__Task requirements__
Filter the entries below, keeping every line that has the word "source".

Extracted records
+++

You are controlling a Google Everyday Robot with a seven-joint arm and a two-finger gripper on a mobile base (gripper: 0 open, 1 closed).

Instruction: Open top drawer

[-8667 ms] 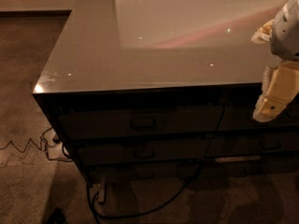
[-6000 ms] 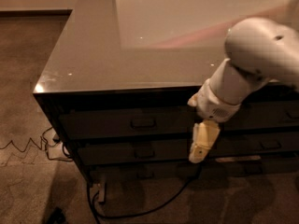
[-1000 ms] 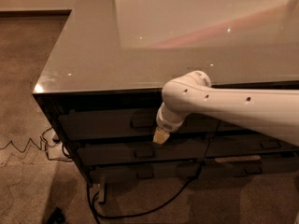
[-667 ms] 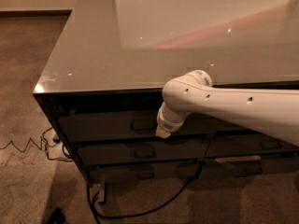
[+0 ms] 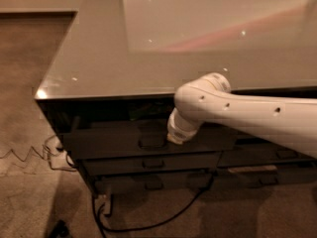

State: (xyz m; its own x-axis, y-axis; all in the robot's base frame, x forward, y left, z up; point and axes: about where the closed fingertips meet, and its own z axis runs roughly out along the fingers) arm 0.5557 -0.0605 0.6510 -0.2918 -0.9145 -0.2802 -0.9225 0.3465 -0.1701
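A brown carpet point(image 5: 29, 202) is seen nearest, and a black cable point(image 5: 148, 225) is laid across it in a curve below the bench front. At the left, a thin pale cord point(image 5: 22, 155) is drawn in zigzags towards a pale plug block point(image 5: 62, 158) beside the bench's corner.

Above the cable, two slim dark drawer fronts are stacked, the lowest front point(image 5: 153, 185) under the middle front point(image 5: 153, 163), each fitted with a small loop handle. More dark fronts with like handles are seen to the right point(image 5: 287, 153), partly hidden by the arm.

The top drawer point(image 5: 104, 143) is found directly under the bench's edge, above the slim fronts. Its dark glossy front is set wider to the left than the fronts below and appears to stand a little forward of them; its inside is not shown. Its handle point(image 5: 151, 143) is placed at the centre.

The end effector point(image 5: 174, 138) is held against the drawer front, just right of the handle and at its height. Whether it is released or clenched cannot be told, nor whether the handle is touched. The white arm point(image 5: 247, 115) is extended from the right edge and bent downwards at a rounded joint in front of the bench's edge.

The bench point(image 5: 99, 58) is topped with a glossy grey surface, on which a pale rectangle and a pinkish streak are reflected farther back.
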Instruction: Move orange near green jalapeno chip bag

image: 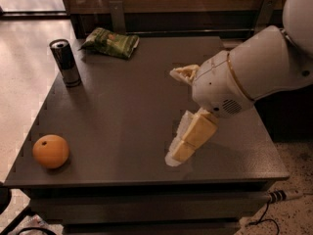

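Note:
The orange (pixel 51 151) sits at the near left corner of the dark table (pixel 122 106), its stem dimple up. The green jalapeno chip bag (pixel 110 42) lies flat at the table's far edge, left of centre. My gripper (pixel 172 116) hangs over the right middle of the table, pointing left. Its cream fingers (pixel 191 136) are spread wide apart and hold nothing. It is well to the right of the orange and nearer than the bag.
A tall dark drink can (pixel 65 62) stands upright at the far left of the table, in front of and to the left of the bag. A wooden wall with metal brackets runs behind the table. The white arm (pixel 259 72) covers the table's right side.

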Controlling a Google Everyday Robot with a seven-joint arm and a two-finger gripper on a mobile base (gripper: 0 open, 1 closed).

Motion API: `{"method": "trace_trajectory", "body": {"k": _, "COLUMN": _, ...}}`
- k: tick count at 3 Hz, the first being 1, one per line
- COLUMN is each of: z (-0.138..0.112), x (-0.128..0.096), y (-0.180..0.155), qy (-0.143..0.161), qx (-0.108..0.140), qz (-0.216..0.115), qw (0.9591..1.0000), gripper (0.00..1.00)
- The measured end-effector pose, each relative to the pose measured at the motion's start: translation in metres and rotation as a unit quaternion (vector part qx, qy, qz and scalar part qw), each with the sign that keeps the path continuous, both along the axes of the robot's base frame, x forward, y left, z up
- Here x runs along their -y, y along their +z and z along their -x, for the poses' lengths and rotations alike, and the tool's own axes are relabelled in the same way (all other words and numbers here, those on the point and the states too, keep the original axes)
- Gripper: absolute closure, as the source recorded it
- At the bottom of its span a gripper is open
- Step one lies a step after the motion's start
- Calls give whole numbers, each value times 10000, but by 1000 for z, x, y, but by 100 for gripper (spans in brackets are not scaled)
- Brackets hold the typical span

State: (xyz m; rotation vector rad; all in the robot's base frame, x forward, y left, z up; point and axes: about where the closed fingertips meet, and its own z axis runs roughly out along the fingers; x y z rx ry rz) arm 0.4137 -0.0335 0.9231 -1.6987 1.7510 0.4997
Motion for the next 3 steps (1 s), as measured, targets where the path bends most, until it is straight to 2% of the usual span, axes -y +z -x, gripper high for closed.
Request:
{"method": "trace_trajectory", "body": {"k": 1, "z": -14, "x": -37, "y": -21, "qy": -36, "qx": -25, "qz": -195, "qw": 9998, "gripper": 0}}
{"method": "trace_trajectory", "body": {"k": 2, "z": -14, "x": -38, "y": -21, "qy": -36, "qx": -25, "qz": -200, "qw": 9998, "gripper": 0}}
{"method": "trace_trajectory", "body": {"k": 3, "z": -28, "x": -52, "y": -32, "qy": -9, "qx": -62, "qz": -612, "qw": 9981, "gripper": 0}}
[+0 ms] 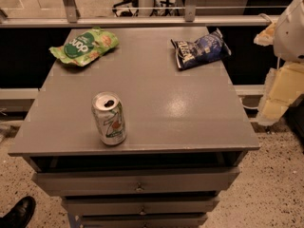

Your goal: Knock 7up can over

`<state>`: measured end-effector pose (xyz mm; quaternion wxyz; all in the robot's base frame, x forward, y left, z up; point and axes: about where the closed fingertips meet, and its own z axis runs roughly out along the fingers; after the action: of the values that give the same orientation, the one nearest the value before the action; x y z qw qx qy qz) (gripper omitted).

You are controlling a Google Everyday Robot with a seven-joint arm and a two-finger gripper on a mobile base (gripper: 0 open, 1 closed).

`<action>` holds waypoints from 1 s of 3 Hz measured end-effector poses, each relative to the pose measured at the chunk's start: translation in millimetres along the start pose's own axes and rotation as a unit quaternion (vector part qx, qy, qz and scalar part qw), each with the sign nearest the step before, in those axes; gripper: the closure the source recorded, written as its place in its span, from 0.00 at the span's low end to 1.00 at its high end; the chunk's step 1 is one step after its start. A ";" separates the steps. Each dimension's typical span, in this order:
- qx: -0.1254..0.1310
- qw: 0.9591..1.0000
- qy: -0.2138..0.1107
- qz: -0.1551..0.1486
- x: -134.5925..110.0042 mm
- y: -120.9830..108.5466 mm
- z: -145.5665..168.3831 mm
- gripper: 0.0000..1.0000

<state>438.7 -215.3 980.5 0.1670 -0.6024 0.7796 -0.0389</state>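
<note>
Lying crinkled at the far left of the smooth grey bench point(185, 118) is a green snack bag point(83, 45). The cylindrical aluminium 7up can point(109, 118), green-lettered, stands upright near-left. A glossy blue bag point(200, 51) lies far right. The cream hand point(281, 91) hangs beyond the right edge; I cannot tell its grip.

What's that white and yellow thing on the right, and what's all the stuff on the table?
That is a robot's arm, seen by one camera looking down at a grey drawer table. Its cream gripper hangs beside the table's right edge, away from everything on it. Near the front stands an opened 7up can, upright. A green snack bag lies back left, a blue chip bag back right. Someone's black shoe peeks in bottom left.
</note>
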 end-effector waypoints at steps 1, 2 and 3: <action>-0.007 0.999 -0.038 0.007 -18.4 2.8 10.1 0.00; -0.035 0.989 -0.139 0.024 -73.8 15.8 48.6 0.00; -0.062 0.966 -0.247 0.036 -135.5 25.2 77.2 0.00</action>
<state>468.7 -68.6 930.2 0.3178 -0.5737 0.7365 0.1656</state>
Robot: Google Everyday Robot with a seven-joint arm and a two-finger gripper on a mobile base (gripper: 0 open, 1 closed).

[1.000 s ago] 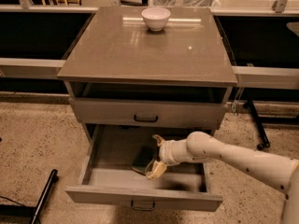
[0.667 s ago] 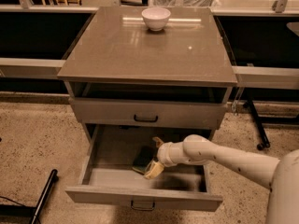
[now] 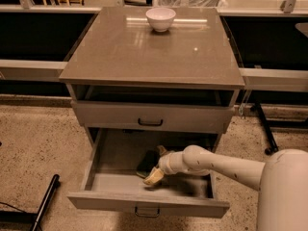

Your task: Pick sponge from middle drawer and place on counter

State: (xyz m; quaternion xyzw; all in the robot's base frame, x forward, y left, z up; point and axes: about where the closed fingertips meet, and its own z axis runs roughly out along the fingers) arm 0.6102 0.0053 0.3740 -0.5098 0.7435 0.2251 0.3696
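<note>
One sponge, dark face up, lies lengthwise front-to-back in the middle drawer; the tool sits just right of it, grip unclear.

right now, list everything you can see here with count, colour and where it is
counter: one, glossy grey-brown, top of the cabinet
white bowl: one, white, at the back of the counter
upper drawer front: one, grey with a black curved pull, shut, just under the counter
middle drawer: one, grey, open, below the shut one
sponge: one, dark green face showing, on the open drawer's floor near its middle
floor: speckled beige, around the cabinet
black pole: one, black, low on the left by the floor
arm: one, white, reaching from the right into the open drawer
gripper: one, pale, inside the middle drawer right at the sponge
</note>
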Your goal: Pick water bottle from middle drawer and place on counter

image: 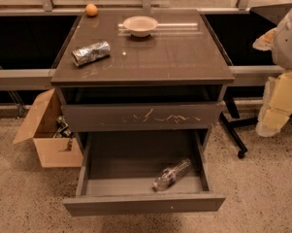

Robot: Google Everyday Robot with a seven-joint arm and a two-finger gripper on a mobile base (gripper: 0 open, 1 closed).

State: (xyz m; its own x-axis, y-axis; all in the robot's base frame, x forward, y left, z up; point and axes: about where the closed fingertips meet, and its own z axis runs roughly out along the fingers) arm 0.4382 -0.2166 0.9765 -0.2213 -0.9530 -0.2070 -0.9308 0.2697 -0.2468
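Observation:
The water bottle [172, 174], clear with a white cap and a dark label band, lies on its side in the front right of the open middle drawer [144, 204]. The drawer is pulled far out, and its plain front panel bears one tiny pale dot. The counter [150, 57] is the glossy dark brown top of the cabinet above it. My gripper [275, 113], pale yellow under the white arm, hangs at the right edge of the view. It is to the right of the cabinet, above floor level, well apart from the bottle and holding nothing that I can see.
On the counter lie a crumpled silvery foil packet [90, 53] at the left, a white bowl [140, 25] at the back and an orange ball [91, 9] at the back left corner. The scratched drawer front [140, 115] sits above the open drawer. A cardboard box [51, 135] stands on the left floor, and a black wheeled leg [235, 140] on the right.

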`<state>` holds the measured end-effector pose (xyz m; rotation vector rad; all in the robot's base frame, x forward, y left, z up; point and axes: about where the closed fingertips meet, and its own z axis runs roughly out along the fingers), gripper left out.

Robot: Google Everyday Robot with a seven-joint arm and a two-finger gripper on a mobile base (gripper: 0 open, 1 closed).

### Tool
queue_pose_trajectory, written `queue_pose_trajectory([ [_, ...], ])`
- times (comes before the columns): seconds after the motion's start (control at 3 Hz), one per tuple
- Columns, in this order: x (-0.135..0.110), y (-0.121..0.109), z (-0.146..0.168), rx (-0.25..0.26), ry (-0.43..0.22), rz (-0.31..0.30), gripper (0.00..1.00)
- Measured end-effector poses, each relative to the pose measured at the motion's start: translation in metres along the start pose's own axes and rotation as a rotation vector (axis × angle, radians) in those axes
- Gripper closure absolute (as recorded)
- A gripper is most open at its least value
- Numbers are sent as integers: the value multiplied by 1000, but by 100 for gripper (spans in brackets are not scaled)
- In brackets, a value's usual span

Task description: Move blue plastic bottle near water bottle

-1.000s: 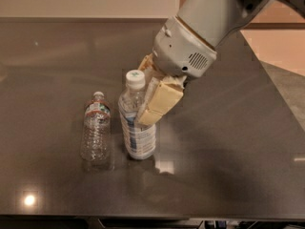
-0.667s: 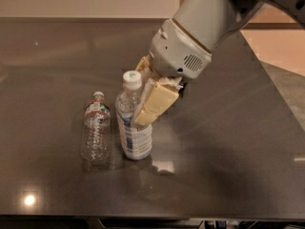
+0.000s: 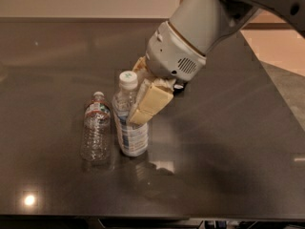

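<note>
The blue plastic bottle, clear with a white green-marked cap and a blue-and-white label, stands upright on the dark table, leaning slightly. My gripper comes down from the upper right and is shut on this bottle's upper body, with one cream finger across its right side. The water bottle, slim and ribbed with a reddish neck band, stands just left of it, a small gap between them.
The table's right edge runs diagonally past my arm, with lighter floor beyond. A wall lies along the table's far edge. Light glints show on the table at the front left and below the bottles.
My gripper has carried the blue plastic bottle a little further left, closing the gap to the water bottle. The water bottle has not moved.
</note>
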<state>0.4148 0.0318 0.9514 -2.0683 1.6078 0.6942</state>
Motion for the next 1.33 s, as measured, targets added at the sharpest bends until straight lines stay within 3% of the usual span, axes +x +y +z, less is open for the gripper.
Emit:
queue_pose_trajectory([
  [0.67, 2, -4, 4, 19, -15, -4, 13],
  [1.0, 0, -4, 4, 20, -14, -7, 0],
  [1.33, 0, -4, 4, 20, -14, -7, 0],
])
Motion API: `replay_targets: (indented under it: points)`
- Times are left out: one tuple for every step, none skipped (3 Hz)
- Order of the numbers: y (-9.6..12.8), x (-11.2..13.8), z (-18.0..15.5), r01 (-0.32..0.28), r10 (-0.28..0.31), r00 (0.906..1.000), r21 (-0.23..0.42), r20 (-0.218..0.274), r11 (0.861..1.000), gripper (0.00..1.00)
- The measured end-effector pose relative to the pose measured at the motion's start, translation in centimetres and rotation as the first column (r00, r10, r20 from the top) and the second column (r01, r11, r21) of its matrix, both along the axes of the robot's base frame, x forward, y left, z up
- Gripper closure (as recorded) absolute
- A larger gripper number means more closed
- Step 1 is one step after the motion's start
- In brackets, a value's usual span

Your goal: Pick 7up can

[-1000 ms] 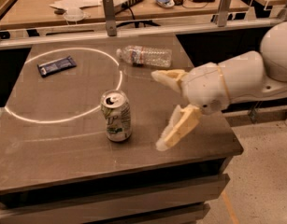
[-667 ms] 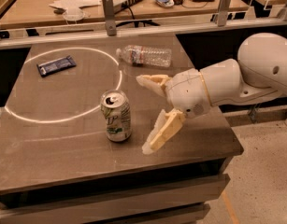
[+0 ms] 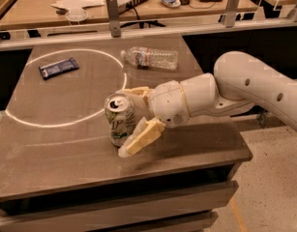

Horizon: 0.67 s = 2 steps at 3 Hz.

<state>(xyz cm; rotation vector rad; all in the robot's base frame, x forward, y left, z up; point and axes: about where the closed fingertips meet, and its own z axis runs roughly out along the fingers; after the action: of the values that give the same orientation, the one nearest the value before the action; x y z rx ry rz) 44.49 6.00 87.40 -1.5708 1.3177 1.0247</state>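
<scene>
At the front, the tabletop (image 3: 66,168) carries the 7up can (image 3: 120,120), which stands upright near its middle, just inside the near arc of a white circle (image 3: 51,125) marked on the surface. The gripper (image 3: 125,122) has come in from the right: a second ago it hung well off the can's right side, and now its jaws straddle the can. The near jaw lies low along the can's front right side, touching it or just beside it; I cannot tell which. The far jaw reaches behind the can near its rim. The jaws are spread wide, with the can between them and not yet clamped. The can has not shifted or tipped during the approach.

This looks like the end of the reach. What seems left is to close on the can's body and lift, and a slightly dented wall may give under the squeeze.

Farther back, a dark-blue snack bar wrapper (image 3: 58,67) lies flat on the left and a clear water bottle (image 3: 150,58) lies on its side, both well apart from the can.
</scene>
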Motion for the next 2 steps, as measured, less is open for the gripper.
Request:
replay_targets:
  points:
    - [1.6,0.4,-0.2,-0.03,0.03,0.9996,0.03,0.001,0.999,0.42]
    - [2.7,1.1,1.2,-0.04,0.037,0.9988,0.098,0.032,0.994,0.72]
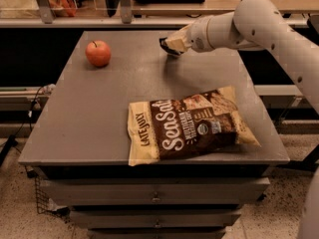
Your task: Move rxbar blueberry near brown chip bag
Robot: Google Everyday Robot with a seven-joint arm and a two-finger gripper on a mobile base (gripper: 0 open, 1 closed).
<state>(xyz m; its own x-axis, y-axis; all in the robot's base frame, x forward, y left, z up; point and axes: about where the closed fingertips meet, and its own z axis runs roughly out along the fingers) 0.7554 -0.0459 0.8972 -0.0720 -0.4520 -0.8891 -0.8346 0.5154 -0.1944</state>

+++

__Response to the task__
- Gripper: absolute closure, as the source recorded it
`<action>` holds waypoints from 1 s of 3 Hz measured end-effector poses, each relative to the pose measured at the chunk's start: translation in millimetres along the start pose's own axes and rotation as a unit quaternion (vector part qx, qy, qz and scalar part qw), each with the sign nearest the step before, in those axes; gripper: the closure the source recorded, written as its place in its span, from 0.00 at the span's low end to 1.00 at its high end; the chunk's step 1 is one step after its start. A ";" separates the steps. Each dimension's typical span, in this order:

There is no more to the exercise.